Many of the devoid cards from Modern Horizons 3 have abilities that help with color fixing, whether they give you Eldrazi Scion tokens to help with your colorless production (Spawn-Gang Commander), turn your Eldrazi multicolor mana dorks (Path of Annihilation), are MDFCs (Drowner of Truth), or change how your mana can be used (Abstruse Appropriation).
Some devoid cards themselves are colorless-matters payoff cards. Tide Drifter and Vile Aggregate care about colorless creatures, while Molten Nursery and Thought Harvester care about colorless spells. Cultivator Drone is a mana dork that’s restricted to colorless usage. You can grow your colorless army with a Titans' Vanguard, too.
Corrupted Crossroads is a land that's designed specifically for devoid-related color fixing.
Vannifar, Evolved Enigma looks like another potential EDH home. The second mode of its combat step trigger puts +1/+1 counters on your colorless creatures, and your devoid creatures count whether they’re cloaked or face-up.
In theory, you could run an eldrazi deck with devoid cards fronted by Morophon, the Boundless. This 5-color commander can even make some of the dual color devoid eldrazi free to cast, like Forerunner of Slaughter or Fathom Feeder.
Does Devoid Count Toward Devotion?
Yes! Devotion cares about the colors of the pips in the mana costs of permanents you control, not the actual color of the cards themselves. A devoid creature with a black pip counts toward black devotion, etc.
Can You Use Devoid Cards in a Colorless Commander Deck?
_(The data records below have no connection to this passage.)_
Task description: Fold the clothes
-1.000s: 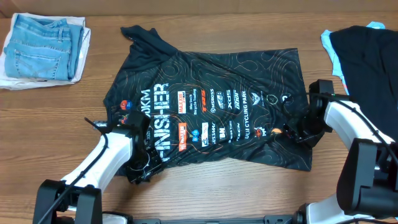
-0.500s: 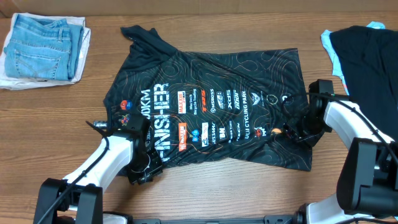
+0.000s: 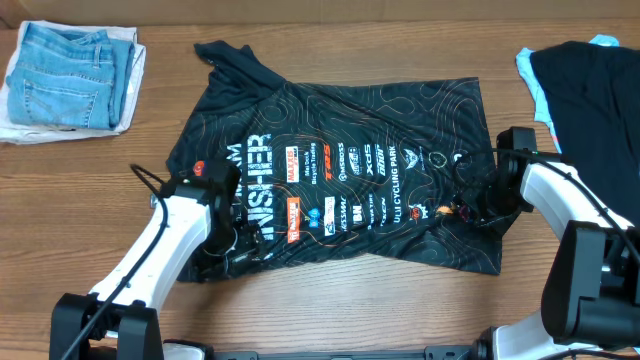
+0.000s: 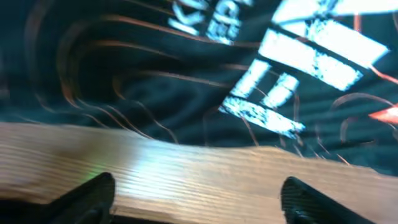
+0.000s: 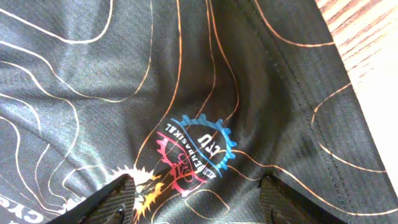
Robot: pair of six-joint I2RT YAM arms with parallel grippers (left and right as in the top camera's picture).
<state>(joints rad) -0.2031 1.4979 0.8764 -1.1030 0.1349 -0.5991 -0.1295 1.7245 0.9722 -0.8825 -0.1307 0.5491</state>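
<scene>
on the table, black shirt

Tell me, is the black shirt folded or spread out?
Spread out: the black shirt lies open on the table, lettering and logos showing, no fold across it.

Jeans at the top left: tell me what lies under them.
A white fabric sticks out beneath the jeans along their left, bottom and right edges. Its covered middle cannot be seen.

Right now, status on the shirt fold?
Left gripper open at shirt edge. Right gripper open over shirt. Shirt spread, unfolded. Jeans off to the side.
</scene>
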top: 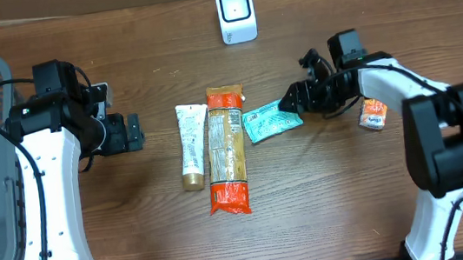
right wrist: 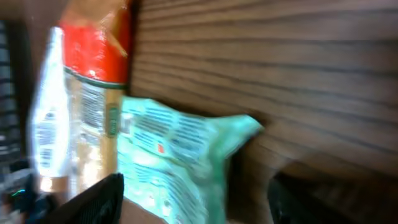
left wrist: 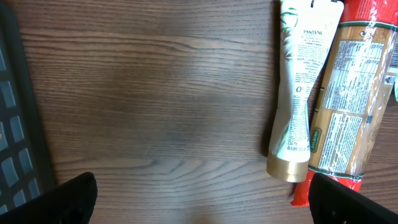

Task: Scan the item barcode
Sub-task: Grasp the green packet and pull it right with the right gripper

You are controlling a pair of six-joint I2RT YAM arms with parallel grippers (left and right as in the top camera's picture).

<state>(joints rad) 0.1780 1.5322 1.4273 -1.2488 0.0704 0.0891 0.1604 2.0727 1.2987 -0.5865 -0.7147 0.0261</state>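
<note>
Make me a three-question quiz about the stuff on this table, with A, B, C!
1. Where is the white scanner? A) inside the basket B) at the far edge, beyond the pasta bag C) under the tube
2. What colour is the small packet beside the pasta bag? A) green B) purple C) black
3. The left pincer is: A) shut on the tube B) shut on the scanner C) open, empty

1 B: it stands at the top of the overhead view. 2 A: it looks mint green. 3 C: its fingers stand wide apart.
</note>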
No. If you’re running a commander with a colorless identity like Zhulodok, Void Gorger, you can’t run any devoid cards in its deck. The pips in the mana costs and rules text of devoid cards all count towards color identity, but a colorless commander’s decklist can’t have any color pips anywhere (besides reminder text).
Wrap Up

Blisterpod | Illustration by Ryan Barger
And that’s my take on the best devoid cards in Magic! It’s the kind of mechanic that’s totally tied to Eldrazi. I’ve seen that Mark Rosewater has had second and even third thoughts on devoid, like how it maybe should have never been a keyword, or how it should perhaps have been a supertype. Oh, to peek into those alternate timelines!